◆ **TO DO**: Your reply must contain the full listing below, reproduced exactly, but no pictures.

━━ DATA EXCERPT ━━

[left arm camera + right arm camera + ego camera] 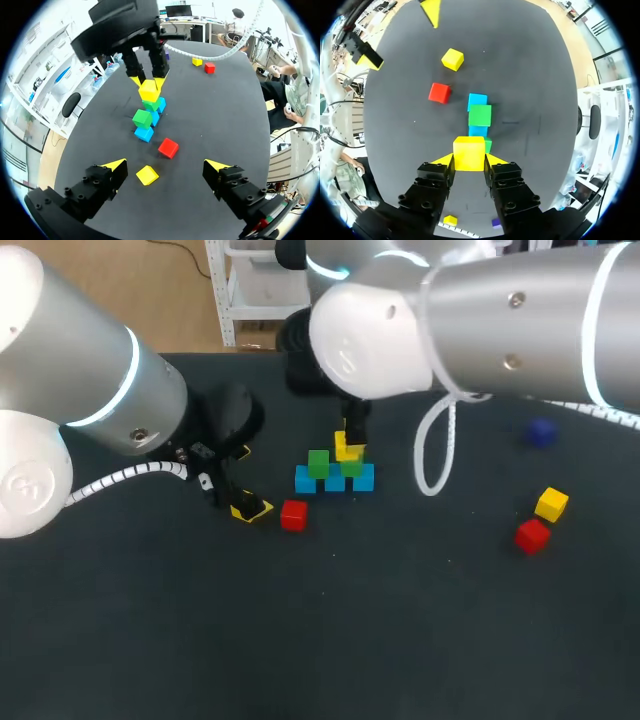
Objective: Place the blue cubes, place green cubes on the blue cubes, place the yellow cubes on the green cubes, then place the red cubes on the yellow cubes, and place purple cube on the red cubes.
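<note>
Right end effector [469, 161] is gripping a yellow cube over the stack; left end effector [165, 167] is standing wide open.
Left fingers are straddling the loose yellow cube [147, 175] on the tabletop [400, 640], with the near red cube [293, 514] lying at its 3 o'clock. Beyond, at 1 o'clock, the blue cubes [307, 480] are carrying two green cubes [318, 462], and the held yellow cube [469, 152] is sitting directly above them. The purple cube [541, 432] is lying well apart at the stack's 2 o'clock.

You saw sky-blue cubes [306, 480] under two green cubes [318, 462], and a bright yellow cube [469, 153] matching the yellow tips of the right gripper [469, 161]. The plain black table [400, 640] carried a red cube [293, 515], a second yellow cube [147, 175], a far yellow cube [551, 504], a far red cube [532, 536] and a dark purple cube [541, 432].
</note>
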### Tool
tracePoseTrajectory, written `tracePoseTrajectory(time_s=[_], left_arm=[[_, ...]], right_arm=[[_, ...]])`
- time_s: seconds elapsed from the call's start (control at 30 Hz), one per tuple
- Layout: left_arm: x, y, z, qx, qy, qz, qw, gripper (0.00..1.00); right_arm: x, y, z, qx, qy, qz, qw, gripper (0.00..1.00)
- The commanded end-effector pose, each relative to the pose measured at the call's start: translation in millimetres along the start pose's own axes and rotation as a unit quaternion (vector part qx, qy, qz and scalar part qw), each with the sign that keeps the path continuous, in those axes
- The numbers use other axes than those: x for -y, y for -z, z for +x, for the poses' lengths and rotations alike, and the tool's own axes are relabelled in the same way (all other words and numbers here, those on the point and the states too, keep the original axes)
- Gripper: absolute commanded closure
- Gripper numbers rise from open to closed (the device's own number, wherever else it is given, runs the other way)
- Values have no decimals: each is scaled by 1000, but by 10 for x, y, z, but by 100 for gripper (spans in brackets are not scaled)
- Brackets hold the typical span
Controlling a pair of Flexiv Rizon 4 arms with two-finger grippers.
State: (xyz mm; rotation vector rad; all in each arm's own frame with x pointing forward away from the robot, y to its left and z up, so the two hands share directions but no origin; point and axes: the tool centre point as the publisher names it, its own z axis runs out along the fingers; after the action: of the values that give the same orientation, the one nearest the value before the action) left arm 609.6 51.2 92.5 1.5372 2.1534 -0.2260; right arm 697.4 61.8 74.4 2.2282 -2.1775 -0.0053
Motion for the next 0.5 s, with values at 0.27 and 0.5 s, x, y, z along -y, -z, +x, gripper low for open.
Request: tracePoseTrajectory(time_s=[0.27,0.5], left_arm=[[-6,-4,-8,-2,0,0,1000,0],[-6,-4,-8,-2,0,0,1000,0]], right_arm=[[108,-71,-97,-5,-4,-16,1000,100],[107,-82,-96,-4,-6,-18,1000,100]])
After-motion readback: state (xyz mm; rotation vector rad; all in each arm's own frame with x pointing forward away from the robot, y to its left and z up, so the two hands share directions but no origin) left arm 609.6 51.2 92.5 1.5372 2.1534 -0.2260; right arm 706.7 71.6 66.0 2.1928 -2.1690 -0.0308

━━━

◆ **PROBLEM SOLUTION**:
[left arm camera + right arm camera + ego camera] 
Objective: Place the blue cubes, place green cubes on the blue cubes, place the yellow cubes on the green cubes, then place the red cubes on the yellow cubes, and place purple cube on the red cubes.
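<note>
Right end effector [469, 161] is gripping a yellow cube over the stack; left end effector [165, 167] is standing wide open.
Left fingers are straddling the loose yellow cube [147, 175] on the tabletop [400, 640], with the near red cube [293, 514] lying at its 3 o'clock. Beyond, at 1 o'clock, the blue cubes [307, 480] are carrying two green cubes [318, 462], and the held yellow cube [469, 152] is sitting directly above them. The purple cube [541, 432] is lying well apart at the stack's 2 o'clock.

You saw sky-blue cubes [306, 480] under two green cubes [318, 462], and a bright yellow cube [469, 153] matching the yellow tips of the right gripper [469, 161]. The plain black table [400, 640] carried a red cube [293, 515], a second yellow cube [147, 175], a far yellow cube [551, 504], a far red cube [532, 536] and a dark purple cube [541, 432].
</note>
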### Tool
tracePoseTrajectory, written `tracePoseTrajectory(time_s=[_], left_arm=[[_, ...]], right_arm=[[_, ...]])`
- time_s: seconds elapsed from the call's start (control at 30 Hz), one per tuple
- Layout: left_arm: x, y, z, qx, qy, qz, qw, gripper (0.00..1.00); right_arm: x, y, z, qx, qy, qz, qw, gripper (0.00..1.00)
- The commanded end-effector pose, each relative to the pose measured at the call's start: translation in millimetres along the start pose's own axes and rotation as a unit quaternion (vector part qx, qy, qz and scalar part qw), each with the sign that keeps the path continuous, in those axes
- The numbers use other axes than those: x for -y, y for -z, z for +x, for the poses' lengths and rotations alike, and the tool's own axes are relabelled in the same way (all other words and numbers here, those on the point and the states too, keep the original axes)
- Gripper: absolute commanded closure
- Gripper numbers rise from open to closed (the device's own number, wherever else it is given, runs the other way)
- Values have no decimals: each is scaled by 1000, but by 10 for x, y, z, but by 100 for gripper (spans in brackets are not scaled)
- Brackets hold the typical span
Controlling a pair of Flexiv Rizon 4 arms with two-finger grippers.
State: (xyz mm; rotation vector rad; all in each arm's own frame with x pointing forward away from the robot, y to its left and z up, so the two hands share directions but no origin; point and axes: the tool centre point as the publisher names it, its own z axis runs out along the fingers; after the action: of the values that give the same orientation, the one nearest the value before the action) left arm 609.6 51.2 92.5 1.5372 2.1534 -0.2260; right arm 697.4 61.8 74.4 2.2282 -2.1775 -0.0053
Motion for the next 0.5 s, with values at 0.27 and 0.5 s, x, y, z along -y, -z, +x, gripper low for open.
Request: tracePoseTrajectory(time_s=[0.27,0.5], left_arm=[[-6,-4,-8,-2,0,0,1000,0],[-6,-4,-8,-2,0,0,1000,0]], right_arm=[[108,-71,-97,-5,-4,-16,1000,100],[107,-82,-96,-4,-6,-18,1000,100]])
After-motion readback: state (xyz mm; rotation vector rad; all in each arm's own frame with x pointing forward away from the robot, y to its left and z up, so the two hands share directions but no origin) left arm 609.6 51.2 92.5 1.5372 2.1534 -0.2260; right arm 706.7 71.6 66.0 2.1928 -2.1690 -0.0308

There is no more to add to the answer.